Pour l'instant, les pourparlers qu'il a menés avec les responsables gouvernementaux n'ont rien donné. "Nous espérons que le gouvernement et l'industrie russes comprendront que le marché ici est tellement grand et qu'il y a de la place pour leurs avions et pour ceux de Bombardier", dit-il, d'un ton diplomate.
À son avis, la décision des autorités russes n'est pas logique d'un point de vue économique.
"Soukhoï n'en est qu'au stade de développement de son programme (pour un nouvel appareil) alors que nos avions sont déjà prêts! Et c'est maintenant que les exploitants régionaux ont besoin de la technologie", plaide-t-il, en rappelant la hausse du prix du carburant qui a rendu très coûteux les vieux modèles. Sur les lignes intérieures russes, la moyenne d'âge des appareils est d'environ 30 ans.
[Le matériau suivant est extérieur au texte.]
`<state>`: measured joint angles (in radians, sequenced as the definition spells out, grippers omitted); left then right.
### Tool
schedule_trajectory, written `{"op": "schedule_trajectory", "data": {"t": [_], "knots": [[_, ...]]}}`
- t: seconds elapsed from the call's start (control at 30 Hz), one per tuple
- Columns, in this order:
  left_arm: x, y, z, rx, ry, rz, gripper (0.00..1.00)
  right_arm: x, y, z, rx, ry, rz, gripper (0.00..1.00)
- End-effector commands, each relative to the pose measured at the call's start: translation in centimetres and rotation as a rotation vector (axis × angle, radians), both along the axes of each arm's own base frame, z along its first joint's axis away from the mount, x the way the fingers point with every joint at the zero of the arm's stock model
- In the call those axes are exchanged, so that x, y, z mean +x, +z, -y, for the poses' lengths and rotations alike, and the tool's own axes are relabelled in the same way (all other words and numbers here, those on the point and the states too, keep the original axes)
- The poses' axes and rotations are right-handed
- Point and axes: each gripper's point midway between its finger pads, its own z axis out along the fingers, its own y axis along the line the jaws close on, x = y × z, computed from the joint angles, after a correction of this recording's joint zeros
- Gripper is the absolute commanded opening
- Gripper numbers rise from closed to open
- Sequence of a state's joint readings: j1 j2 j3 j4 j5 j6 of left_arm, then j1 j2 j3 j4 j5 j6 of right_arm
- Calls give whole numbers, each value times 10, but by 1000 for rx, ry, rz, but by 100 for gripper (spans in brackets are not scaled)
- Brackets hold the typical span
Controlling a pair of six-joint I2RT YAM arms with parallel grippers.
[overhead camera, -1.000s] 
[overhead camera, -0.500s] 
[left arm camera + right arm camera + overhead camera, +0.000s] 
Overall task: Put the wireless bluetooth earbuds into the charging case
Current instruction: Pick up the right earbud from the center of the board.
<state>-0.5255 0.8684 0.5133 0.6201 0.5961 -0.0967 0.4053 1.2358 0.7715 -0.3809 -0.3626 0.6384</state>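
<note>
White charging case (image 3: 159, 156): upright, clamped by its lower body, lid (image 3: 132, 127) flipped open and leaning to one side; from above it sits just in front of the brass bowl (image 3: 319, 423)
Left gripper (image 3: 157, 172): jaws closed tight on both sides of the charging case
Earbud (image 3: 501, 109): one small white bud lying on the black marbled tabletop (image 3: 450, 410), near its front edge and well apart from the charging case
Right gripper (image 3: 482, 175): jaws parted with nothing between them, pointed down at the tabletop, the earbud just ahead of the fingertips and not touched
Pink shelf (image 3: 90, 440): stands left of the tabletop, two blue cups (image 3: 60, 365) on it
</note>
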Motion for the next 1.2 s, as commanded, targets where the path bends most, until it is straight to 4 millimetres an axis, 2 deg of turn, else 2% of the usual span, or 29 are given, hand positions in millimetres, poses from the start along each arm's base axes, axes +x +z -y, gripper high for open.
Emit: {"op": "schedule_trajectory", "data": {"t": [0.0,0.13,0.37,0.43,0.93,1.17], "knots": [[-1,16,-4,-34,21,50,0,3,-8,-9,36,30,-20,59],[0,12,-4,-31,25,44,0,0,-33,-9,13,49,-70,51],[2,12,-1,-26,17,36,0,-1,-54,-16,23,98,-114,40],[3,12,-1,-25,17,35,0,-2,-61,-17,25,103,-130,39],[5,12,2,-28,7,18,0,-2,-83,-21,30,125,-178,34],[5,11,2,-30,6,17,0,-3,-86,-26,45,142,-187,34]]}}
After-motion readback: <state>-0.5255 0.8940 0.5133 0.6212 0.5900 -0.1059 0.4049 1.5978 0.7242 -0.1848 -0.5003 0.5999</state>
M. Ermolaev a même suggéré un compromis aux autorités russes. "Nous avons proposé que les transporteurs utilisent nos avions sur une base temporaire et qu'ensuite, elles changent pour des Soukhoï." Solution refusée.
Heureusement pour Bombardier, les millionnaires pleuvent depuis quelques années dans le plus grand pays du monde. Les ventes de jets privés, qui eux peuvent tout simplement être certifiés à l'étranger, ne cessent d'augmenter.
En 2002, 60% des avions privés vendus par Bombardier l'étaient aux États-Unis et le reste en Europe. L'an dernier, 70% partaient pour l'Europe. Sans vouloir préciser l'apport de la Russie dans cet inversement de tendance, la société assure qu'elle y est pour beaucoup.
Pas question de s'en aller
Malgré ces embûches et la crise financière actuelle, pas question donc pour Bombardier de se retirer du marché russe. "Si nous avons choisi d'être stratégiquement sur ce marché, c'est parce que nous regardons sur un horizon de 15 ou 20 ans", explique M. Ermolaev, en marge de la Mission Russie 2008, qui a fait découvrir les potentiels du marché russe à une vingtaine d'autres entreprises québécoises cette semaine.
Dans le secteur ferroviaire, Bombardier a ainsi créé trois coentreprises avec des sociétés russes au cours des dernières années. En mai, une quatrième entreeprise commune a vu le jour, en partenariat avec Transmasholding. Elle cherchera à mettre au point un nouveau modèle de locomotive pour le marché russe.
Bombardier a aussi présenté un projet pour la construction d'un nouveau train léger aérien à Saint-Pétersbourg. La société québécoise souhaite également participer aux futurs appels d'offres pour la construction des installations olympiques pour les Jeux de Sotchi de 2014.